Friday, April 2, 2010

Willpower!

So I don't go to Crossfit anymore on Fridays, but I need to still write the post from yesterday. To be honest, I kind of put it off because yesterday was such a "terrible" day for me both diet and workout-wise - I totally caved, and on WEEK ONE of my paleo challenge. And, while I recognize that it's ok to give in and allow myself a cheat every so often (and not be hard on myself in the process), I'm a little disappointed that I didn't even last a week.

But...I got better at it today and exercised a little more self-constraint. I guess things began to unravel yesterday when I went to my regular weekly lunch meeting with Vlad (my advisor and professor I TA for) and Kristina. Usually we go to this place in the business school that always has some grass-fed beef option with carrots and potatoes as a side (actually it's really crappy cooking, but at least it's grass-fed, no sauce food). Yesterday was such a nice day out though, that we decided to venture out for lunch...to get Indian food. I LOOOOOOOOOVE spicy Indian food. And it would have been okay if we hadn't done the buffet option with the basmati rice and rice pudding for dessert. At least I didn't load up on my first trip through the line, and I didn't get seconds either...but still...

Then onto Crossfit that night. I was super intimidated by this WOD:

5 rounds for time:
5 Back squats (225# / 205#)
25 Box jumps (24" / 20")
12 Pull-ups

I'm usually intimidated by 5 rounds WODs because mentally they seem like so much longer. The back squats I wasn't really worried about, although I did scale them back to 95# so that I could share the limited weight racks and bars with another classmate (probably could have done 105# or maybe even 115#). Box jumps were a pain, and I was so hell-bent on getting through them that I actually forgot to open my hips up at the top. Usually I'm a big stickler for form, but I just wanted them to be over that I unconsciously did not uphold the standard. For shame!

Then onto the pull-ups. I set-up a thin green band "just in case," although Tyler gave me a lot of flack for it ("You're breaking my little coach heart, Steph").
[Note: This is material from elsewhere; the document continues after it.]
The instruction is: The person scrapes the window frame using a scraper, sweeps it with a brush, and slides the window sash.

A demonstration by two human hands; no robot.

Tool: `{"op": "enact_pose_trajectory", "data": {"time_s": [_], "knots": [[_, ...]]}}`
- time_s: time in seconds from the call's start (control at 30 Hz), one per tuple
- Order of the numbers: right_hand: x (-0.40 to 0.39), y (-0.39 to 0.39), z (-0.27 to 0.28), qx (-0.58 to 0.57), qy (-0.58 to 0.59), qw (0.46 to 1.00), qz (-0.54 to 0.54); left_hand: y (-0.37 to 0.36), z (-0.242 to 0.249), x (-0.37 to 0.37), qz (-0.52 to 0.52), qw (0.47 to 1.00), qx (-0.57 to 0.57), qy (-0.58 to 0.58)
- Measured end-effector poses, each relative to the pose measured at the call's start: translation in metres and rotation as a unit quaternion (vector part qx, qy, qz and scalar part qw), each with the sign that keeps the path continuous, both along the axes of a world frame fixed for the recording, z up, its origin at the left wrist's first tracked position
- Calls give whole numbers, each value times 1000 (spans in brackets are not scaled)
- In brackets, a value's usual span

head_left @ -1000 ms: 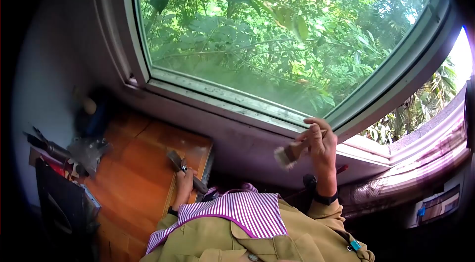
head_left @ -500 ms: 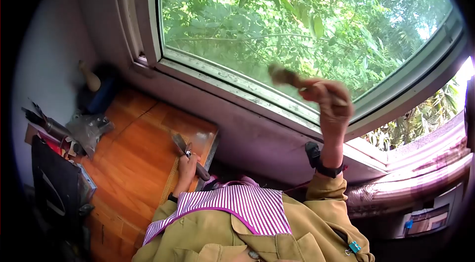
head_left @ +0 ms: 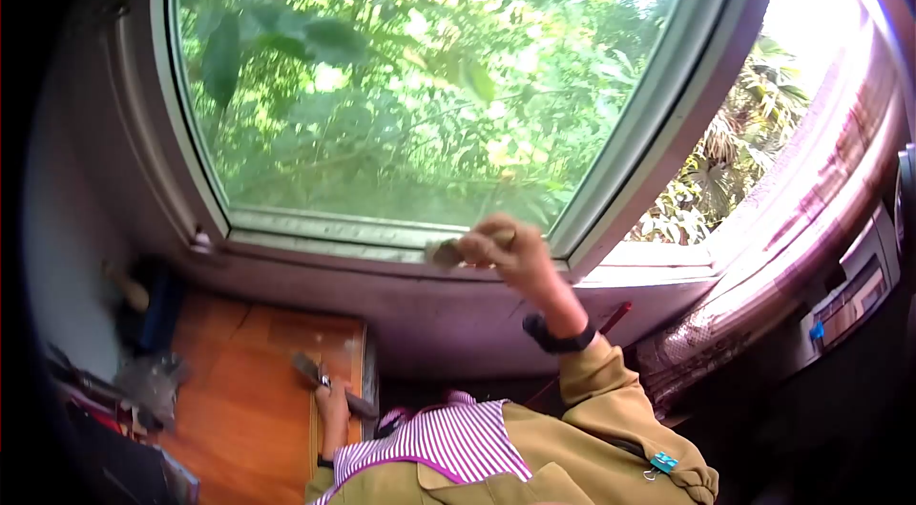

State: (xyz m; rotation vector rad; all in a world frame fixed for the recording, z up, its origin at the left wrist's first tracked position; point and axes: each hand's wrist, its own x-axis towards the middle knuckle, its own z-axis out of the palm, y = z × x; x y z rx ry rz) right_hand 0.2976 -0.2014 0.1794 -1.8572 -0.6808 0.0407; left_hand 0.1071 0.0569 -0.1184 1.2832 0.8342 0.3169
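My right hand (head_left: 510, 252) is raised in front of the lower edge of the window frame (head_left: 334, 236), its fingers closed on a small brush-like tool (head_left: 446, 254) whose blurred tip points left. Low over the wooden table (head_left: 239, 390), near its right edge, my left hand (head_left: 331, 400) is wrapped round a dark-handled tool (head_left: 307, 369) with a wide flat head. Behind the glass pane (head_left: 382, 123) are green leaves.
At the left stand a grey plastic bag (head_left: 151, 386), a black bag (head_left: 105, 448) and a blue object (head_left: 160, 309) by the wall. A rolled pinkish curtain (head_left: 754, 285) runs along the right, beside the open part of the window.
The view has turned, and window and table sit further left and the table lower. My right hand has come down from the glass to the lower frame, still holding its tool.
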Motion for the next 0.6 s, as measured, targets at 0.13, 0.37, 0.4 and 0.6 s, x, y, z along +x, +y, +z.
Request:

I did the first 3 rounds without a band, breaking it up into 3 sets of 4 pull-ups each, although I was shooting for 5 pull-ups and occasionally hit that mark. As I was walking to the bar bell for the back squats to start round 4, I glanced at my hand to see if I needed more chalk. And that's when I saw BLOOD EVERYWHERE! I had a huge rip on both of my hands and my seeing them totally changed my performance. I'm convinced that they wouldn't have started hurting if I had just not looked at them. Note to self: no more looking at hands during workouts!

So rounds 4 and 5 I did fingertip pull-ups on the thin green band, but it was super uncomfortable and I was kind of being a big whiny baby about it all. I still managed to finish in 16:56, but not proudly or with a smile on my face. I don't know what my problem was...maybe it was all the white rice from lunch :(

Today I did a little better with the willpower. Someone left these delicious looking muffins in the graduate student breakroom, and usually I don't turn down free food. Graduate students are vultures like that around food. But I didn't eat a muffin. Food 0, Steph 1. Then I *almost* ate a cookie from my cookie jar: I actually opened the cookie jar and grabbed a cookie, put it to my mouth and was about to take a bite before the vision of my freshly manicured nails and me in new Lululemon gear flashed into my head...and the cookie went into the trashcan. Another point for Steph!

My roommate and I then had an interesting discussion about eating disorders after I told her this story. As someone who spent 4 years on a Texas drill team, I've seen my fair share of girls with eating disorders, and while my behavior of throwing away the cookie might seem extreme, I want to make clear that I came home and I ate a decent portion of Greek yogurt with nuts, cinnamon and a drizzling of honey. I'm not restricting calories, I'm just restricting the food the calories come from. It's a fine line to be walking. I am taking this personal challenge seriously, but not at the serious consequence of my health (both psychologically and physically).